Battat is in his early forties but his slow movements and sallow complexion make him seem older. Pointing to sand dunes and dilapidated huts, he said, “These were prosperous villages before the uprising... Only a few hundred people have returned since the water was allowed back.”



He grew emotional listing the names of the clans that once lived in the area - the Sada, the Hamadna, the Shaghanba, the Albu-Bukhit and his own tribe, the Al-Battat.



Leaving the road, we boarded a motorboat to venture deeper into marshland that had until recently been desert. In shallow waters, we saw surreal remnants of the conflict with Saddam.
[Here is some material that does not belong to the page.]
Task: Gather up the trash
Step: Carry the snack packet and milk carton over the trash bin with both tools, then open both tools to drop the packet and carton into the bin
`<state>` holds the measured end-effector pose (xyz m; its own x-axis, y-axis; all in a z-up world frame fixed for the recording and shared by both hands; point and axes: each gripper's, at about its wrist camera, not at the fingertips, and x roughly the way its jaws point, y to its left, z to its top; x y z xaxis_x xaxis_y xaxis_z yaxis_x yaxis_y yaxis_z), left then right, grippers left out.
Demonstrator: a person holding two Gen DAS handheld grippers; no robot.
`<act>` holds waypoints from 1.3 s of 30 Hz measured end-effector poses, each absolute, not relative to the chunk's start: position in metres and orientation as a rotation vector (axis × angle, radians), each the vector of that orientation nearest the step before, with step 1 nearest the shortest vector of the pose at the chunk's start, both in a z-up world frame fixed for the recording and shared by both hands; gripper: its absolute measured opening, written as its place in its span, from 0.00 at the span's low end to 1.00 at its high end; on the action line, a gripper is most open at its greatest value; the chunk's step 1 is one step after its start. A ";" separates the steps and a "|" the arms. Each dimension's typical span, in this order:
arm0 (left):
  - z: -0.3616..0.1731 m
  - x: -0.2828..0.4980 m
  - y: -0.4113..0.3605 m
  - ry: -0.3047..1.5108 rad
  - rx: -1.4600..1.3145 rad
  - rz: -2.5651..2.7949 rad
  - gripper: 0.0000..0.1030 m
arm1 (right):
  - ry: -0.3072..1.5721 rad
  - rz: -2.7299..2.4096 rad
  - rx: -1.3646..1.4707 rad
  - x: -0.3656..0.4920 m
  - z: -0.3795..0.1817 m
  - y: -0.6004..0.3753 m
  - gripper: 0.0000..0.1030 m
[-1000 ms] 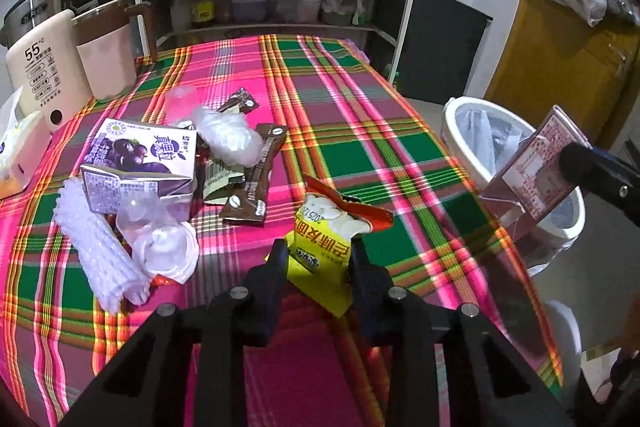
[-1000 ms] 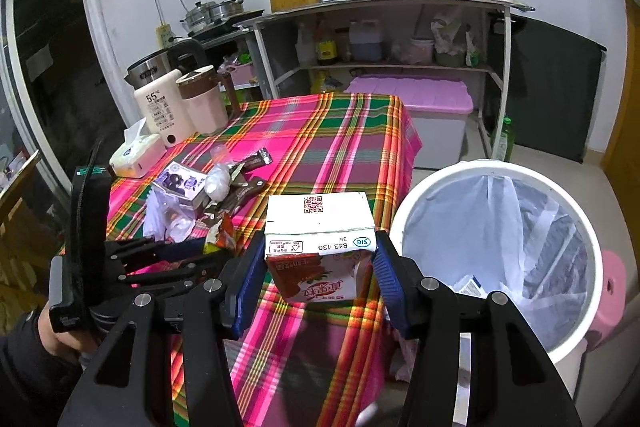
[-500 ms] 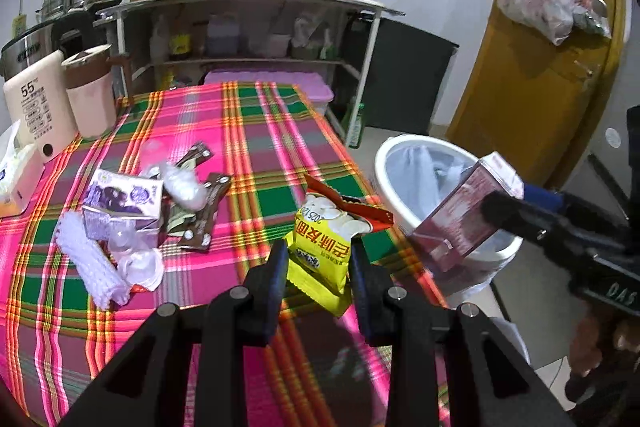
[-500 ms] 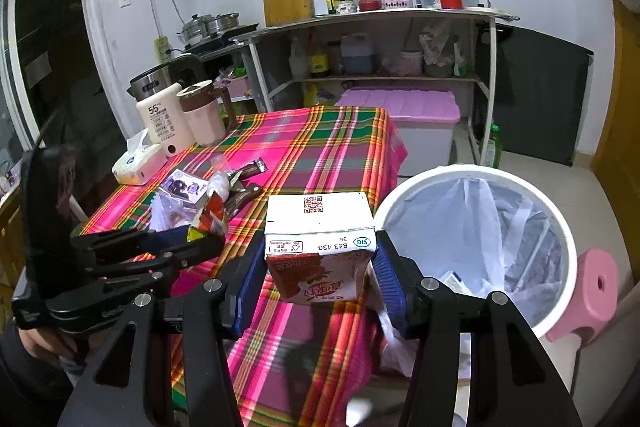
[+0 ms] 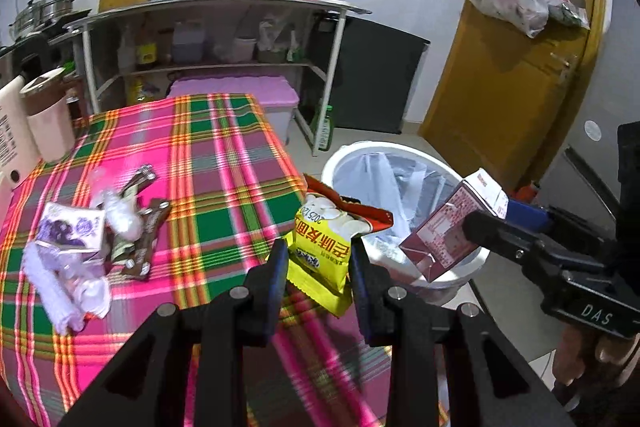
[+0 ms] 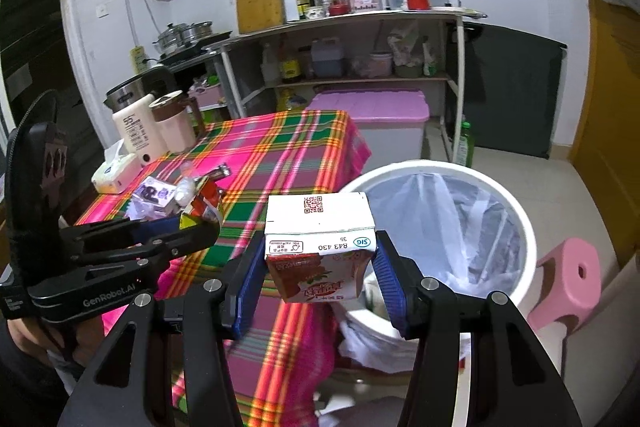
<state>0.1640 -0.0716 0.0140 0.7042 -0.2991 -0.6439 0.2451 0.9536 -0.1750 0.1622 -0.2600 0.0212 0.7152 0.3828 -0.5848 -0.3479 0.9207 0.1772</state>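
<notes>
Trash was held in both grippers. A yellow packet [image 5: 320,251] was clamped between the jaws of the left gripper [image 5: 318,267], above the edge of the table [image 5: 224,163] with its plaid cloth. A red carton [image 6: 318,247] was pinched on both sides by the blue pads [image 6: 386,283] of the right gripper [image 6: 318,287], and was kept over the near rim of the white bin [image 6: 516,223], which was lined with a clear bag and stood on the floor just beside the table. More trash [image 5: 92,231], a purple carton, wrappers and white plastic, was left in a heap on the table, well apart from the bin.
</notes>
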 end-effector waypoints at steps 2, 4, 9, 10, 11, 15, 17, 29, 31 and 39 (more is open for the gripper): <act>0.014 0.168 -0.079 0.731 -0.072 -0.319 0.31 | 0.660 0.390 0.059 0.163 0.021 -0.266 0.52; 0.014 0.171 -0.086 0.733 -0.068 -0.332 0.31 | 0.660 0.374 0.064 0.165 0.020 -0.272 0.52; 0.012 0.180 -0.101 0.742 -0.062 -0.364 0.31 | 0.665 0.327 0.086 0.172 0.018 -0.291 0.52; 0.012 0.182 -0.103 0.743 -0.061 -0.370 0.31 | 0.666 0.319 0.089 0.172 0.018 -0.294 0.52; 0.011 0.184 -0.106 0.745 -0.058 -0.375 0.31 | 0.667 0.312 0.093 0.174 0.017 -0.298 0.52; 0.008 0.191 -0.117 0.753 -0.051 -0.397 0.31 | 0.672 0.286 0.105 0.178 0.013 -0.310 0.52; 0.007 0.194 -0.123 0.758 -0.048 -0.410 0.31 | 0.677 0.279 0.110 0.182 0.011 -0.313 0.52; -0.006 0.212 -0.147 0.801 -0.015 -0.455 0.31 | 0.754 0.252 0.131 0.201 -0.016 -0.326 0.52; -0.007 0.215 -0.151 0.805 -0.011 -0.463 0.32 | 0.768 0.249 0.135 0.203 -0.021 -0.328 0.52; -0.008 0.216 -0.157 0.799 -0.002 -0.483 0.46 | 0.791 0.251 0.142 0.206 -0.029 -0.331 0.54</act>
Blackened reeds passed beneath us. According to Battat, the vegetation had been set alight on the orders of Ali Hassan al-Majid, the Saddam lieutenant better known by his nickname, Chemical Ali.



Chemical Ali led the crackdown on the Shia uprising that followed Saddam’s defeat in the First Gulf War. Shia rebels and deserters took cover in the marshland’s dense reed forests. Military helicopters reportedly used napalm to clear the area.



Further along, our boat approached a large, partially submerged iron mass - a Russian-made T-72 tank. Its barrel gulped in water and small waves broke lazily on its sides, scrubbing off the soot of war. “English warplanes hit the tank in 1991,” said Battat. “Back then, the marsh was so dry it was a battlefield for such vehicles.”



Many southern Iraqi villagers still regard all fair-skinned westerners as “Ingreezy”, or English – a throwback to the era of British colonial rule.



We passed a canoe, energetically paddled by two young women with tanned faces. The boat was loaded with bundles of green grass, gathered to be sold as fodder in a nearby town.



“This grass is now our only source of livelihood,” said Ghanim Ghazi, our boatman. “We can no longer farm here or catch fish because the water does not allow it. It is sterile.”



Experts say the rivers that flood the marshes today are too brackish and polluted to support life.



Battat sees the “undrinkable” water as a symptom of the official failure to rehabilitate the Marsh Arabs. As a father to 13 children, he says he wants better road and electricity links and improved access to education, healthcare and clean water.



“Water is the source of all our suffering,” he shouted angrily.

“The water tankers do not get to us, we have no electricity. Our young men are crushed by destitution and our children grow up like savages, without schooling.”



The Marsh Arabs say they were never compensated for cattle they left behind when they fled and nor have they received any state assistance, having now returned.



Ashur al-Shaghanbi, a tall man with the dark, weather-beaten looks typical of the marsh dwellers, recalls how Chemical Ali ordered the destruction of his neighbourhood.



“We fled to save our skins. We barely had time to take our children and fetch their clothes,” he said. Since his return to the marshes, Shaghanbi says he has seen visits by humanitarian teams but no sign of the housing they promised.



Satellite images taken in 2006, three years after the overthrow of Saddam, showed the marshes had been restored to 70 per cent of their size in the early 1970s, before the major drainage projects began.



In 2009, environmental officials said the marshes were shrinking again, and now covered only 30 per cent of their spread in the 1970s. Dams built upstream in Iraq, Syria, Iran and Turkey are blamed for reducing the volume of water feeding the wetlands. A prolonged drought in Iraq has only made matters worse.



According to Alaa al-Badran, head of the union of agricultural engineers in Basra, the marshlands will continue to shrink, reversing recent gains. “Salinity rates will keep rising,” he added. “Once absorbed by the soil, salts are very hard to eradicate.”



Our boat pushed on, along reed and papyrus plantations where men and women from the same clan harvested fodder. A young girl, no older than three and with scruffy, blonde hair, sat alone in a boat tethered some distance from the adults.



Passing her, Battat remarked casually, “If she drowns, it won’t be a problem - we can quickly make up for her. We multiply like cats. You see, we have to rehabilitate ourselves - we cannot wait for help that may never materialise.”



Ali Abu Iraq is an IWPR-trained journalist in Basra.